Transform large pull-requests into smaller manageable ones.

(to go directly to the tool click here)

Small 200 line Pull Requests ought to be the default and most common mode of development. Evidence of this has been clearly demonstrated by many companies and researchers. It’s proven to improve development velocity, quality of code, quality of the final product, and provide the business with the agility to change direction without significant waste or over-investing.

Unfortunately, we don’t all live in the world of small pull requests. Yes, you may know some individual developers who do this, or perhaps you work in one of the few companies effectively working in small PRs, but the reality is that the “industry default mode” of development is submitting PRs for review that are thousands of lines changed across multiple areas of an application. Here’s some examples I’ve collected from real life.

You see this kind of PR in companies where 1 developer writes 1 feature over 2 weeks, and when “done” submits it for a review.
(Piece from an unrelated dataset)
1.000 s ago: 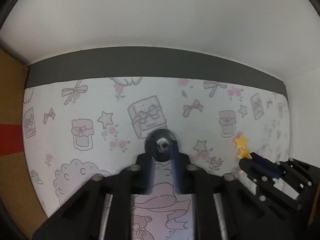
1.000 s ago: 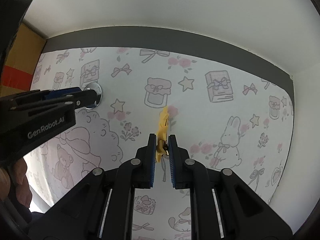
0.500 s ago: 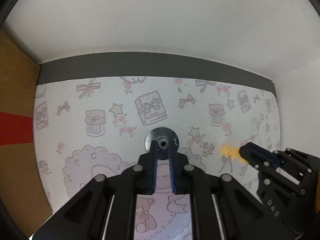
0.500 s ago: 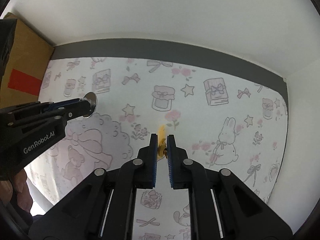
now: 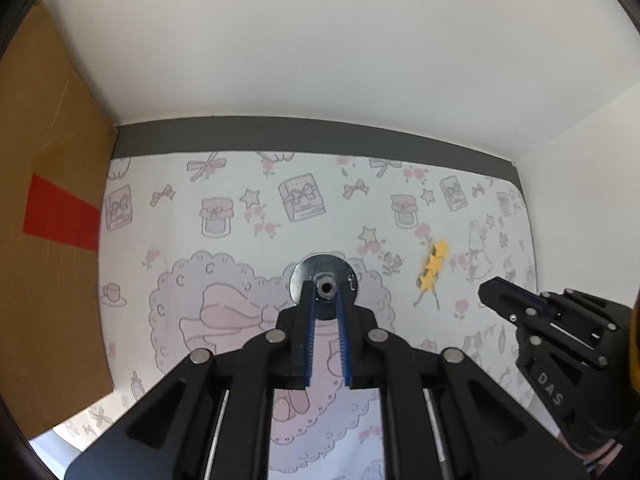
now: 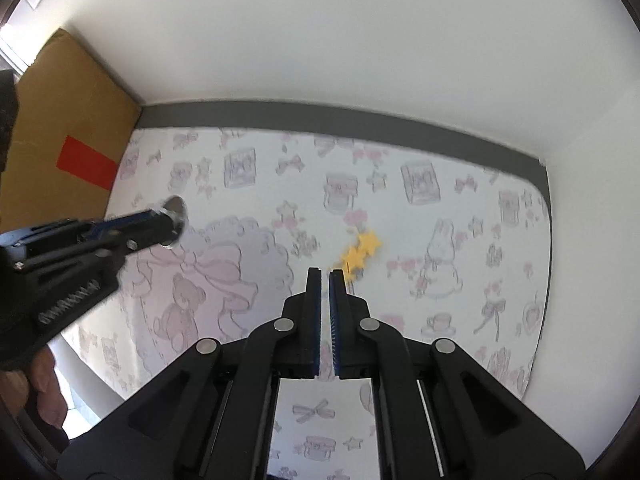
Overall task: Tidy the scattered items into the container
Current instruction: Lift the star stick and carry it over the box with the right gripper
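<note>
— Yellow star clip (image 6: 360,254): where now?
— Out on the patterned mat (image 5: 240,248), just past the tips of the right gripper (image 6: 325,272), toward 1 o'clock in the right wrist view. Clear of the pads, nothing touching it.
— Different from a second ago?
— Yes. Sat pinched between those blue pads then; free of them now. Jaws drawn almost together, only a sliver of gap, nothing in it.
— And the left gripper (image 5: 324,286)?
— Nearly closed, same as before, clamped on the hub of a round metal disc (image 5: 324,265). Disc standing on edge at the tips, face toward the camera. More of the mat in view around it than a second ago.
— Star clip from that side?
— At 3 o'clock of the disc, well apart from it, just short of the right gripper's tips.
— Anything hard to read?
— Plenty of motion blur in the right wrist view: star smeared, so flat on the mat or not, cannot tell. Bottom star partly covered by the right finger there. Cardboard box (image 5: 52,240) with a red patch at 9 o'clock, cut off by the frame. Part of a hand (image 6: 40,384) at 8 o'clock, mostly behind the left gripper.
</note>
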The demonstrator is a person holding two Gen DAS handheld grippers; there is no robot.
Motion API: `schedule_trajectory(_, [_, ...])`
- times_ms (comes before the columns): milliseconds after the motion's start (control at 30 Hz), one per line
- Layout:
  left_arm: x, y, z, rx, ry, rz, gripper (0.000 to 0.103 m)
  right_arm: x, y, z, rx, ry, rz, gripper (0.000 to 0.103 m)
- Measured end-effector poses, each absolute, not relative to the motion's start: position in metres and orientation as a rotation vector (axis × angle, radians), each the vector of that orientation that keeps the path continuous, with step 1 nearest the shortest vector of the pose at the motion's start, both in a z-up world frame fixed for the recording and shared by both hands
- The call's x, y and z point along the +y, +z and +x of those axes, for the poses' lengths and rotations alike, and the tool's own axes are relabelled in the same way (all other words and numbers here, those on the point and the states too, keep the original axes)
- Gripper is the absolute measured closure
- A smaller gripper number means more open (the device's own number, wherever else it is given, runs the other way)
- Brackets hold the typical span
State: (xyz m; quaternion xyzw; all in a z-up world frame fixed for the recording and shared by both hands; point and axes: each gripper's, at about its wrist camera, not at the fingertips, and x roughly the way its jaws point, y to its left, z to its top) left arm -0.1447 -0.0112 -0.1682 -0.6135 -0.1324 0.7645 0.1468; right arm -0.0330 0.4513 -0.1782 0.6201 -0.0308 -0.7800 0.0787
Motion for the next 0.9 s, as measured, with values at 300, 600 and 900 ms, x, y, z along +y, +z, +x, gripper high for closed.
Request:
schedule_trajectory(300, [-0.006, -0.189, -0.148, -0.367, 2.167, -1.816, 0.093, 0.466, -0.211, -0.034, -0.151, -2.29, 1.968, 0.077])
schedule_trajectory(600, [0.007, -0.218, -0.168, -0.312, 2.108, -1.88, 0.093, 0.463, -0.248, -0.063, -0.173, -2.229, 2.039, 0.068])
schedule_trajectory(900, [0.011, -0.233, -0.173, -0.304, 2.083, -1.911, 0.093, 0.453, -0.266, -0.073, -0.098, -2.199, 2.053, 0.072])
You see this kind of PR in companies where 1 developer writes 1 feature over 2 weeks, and when “done” submits it for a review.

You will see this kind of PR in companies that “review an epic” in their development pipeline.  Something to think about: Using the well established 200 lines per hour metric, this review should take nearly 100 hours of work to discover the defects.…

You will see this kind of PR in companies that “review an epic” in their development pipeline.

Something to think about:
Using the well established 200 lines per hour metric, this review should take nearly 100 hours of work to discover the defects. Since the 200 lines per hour rule also requires a break, it will take 200 hours of scheduled time to review this work. This should take roughly 5 weeks before the first pass can be completed. If it happened faster, the data shows us that many defects will be missed. Missed defects in code review become the much more expensive kind of defect: the ones your QA team finds (if you have one) or customers find.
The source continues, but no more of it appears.